Task item. Scan the entries below for lines holding "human". Give the number of such lines alone.

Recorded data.
>>>
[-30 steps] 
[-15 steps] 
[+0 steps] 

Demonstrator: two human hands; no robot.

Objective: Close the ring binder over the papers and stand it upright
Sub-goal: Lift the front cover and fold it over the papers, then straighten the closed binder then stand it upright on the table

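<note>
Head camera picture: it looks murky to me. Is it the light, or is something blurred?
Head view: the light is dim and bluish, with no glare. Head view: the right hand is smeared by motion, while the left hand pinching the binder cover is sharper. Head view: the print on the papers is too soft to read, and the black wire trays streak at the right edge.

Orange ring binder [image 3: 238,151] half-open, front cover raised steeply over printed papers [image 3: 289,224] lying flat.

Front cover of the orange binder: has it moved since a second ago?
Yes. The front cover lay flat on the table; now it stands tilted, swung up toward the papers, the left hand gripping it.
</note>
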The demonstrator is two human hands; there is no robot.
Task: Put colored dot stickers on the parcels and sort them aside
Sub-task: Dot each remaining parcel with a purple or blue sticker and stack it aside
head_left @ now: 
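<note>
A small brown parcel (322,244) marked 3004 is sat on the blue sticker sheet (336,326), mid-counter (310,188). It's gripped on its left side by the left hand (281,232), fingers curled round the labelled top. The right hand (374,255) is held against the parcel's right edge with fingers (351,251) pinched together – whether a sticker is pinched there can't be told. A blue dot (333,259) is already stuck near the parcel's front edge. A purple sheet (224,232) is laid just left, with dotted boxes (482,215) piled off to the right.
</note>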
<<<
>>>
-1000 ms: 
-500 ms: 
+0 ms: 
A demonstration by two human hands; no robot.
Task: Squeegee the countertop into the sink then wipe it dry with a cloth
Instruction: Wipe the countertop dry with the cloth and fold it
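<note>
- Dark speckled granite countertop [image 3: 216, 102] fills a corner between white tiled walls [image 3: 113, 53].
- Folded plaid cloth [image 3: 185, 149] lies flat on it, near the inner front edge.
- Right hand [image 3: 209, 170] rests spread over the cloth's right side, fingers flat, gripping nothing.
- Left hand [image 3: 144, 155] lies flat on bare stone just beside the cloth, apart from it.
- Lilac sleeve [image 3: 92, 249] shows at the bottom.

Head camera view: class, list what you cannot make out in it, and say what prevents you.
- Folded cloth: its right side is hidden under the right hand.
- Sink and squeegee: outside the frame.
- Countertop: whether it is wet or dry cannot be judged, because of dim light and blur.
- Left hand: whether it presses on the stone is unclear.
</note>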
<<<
Reply to the exercise. 3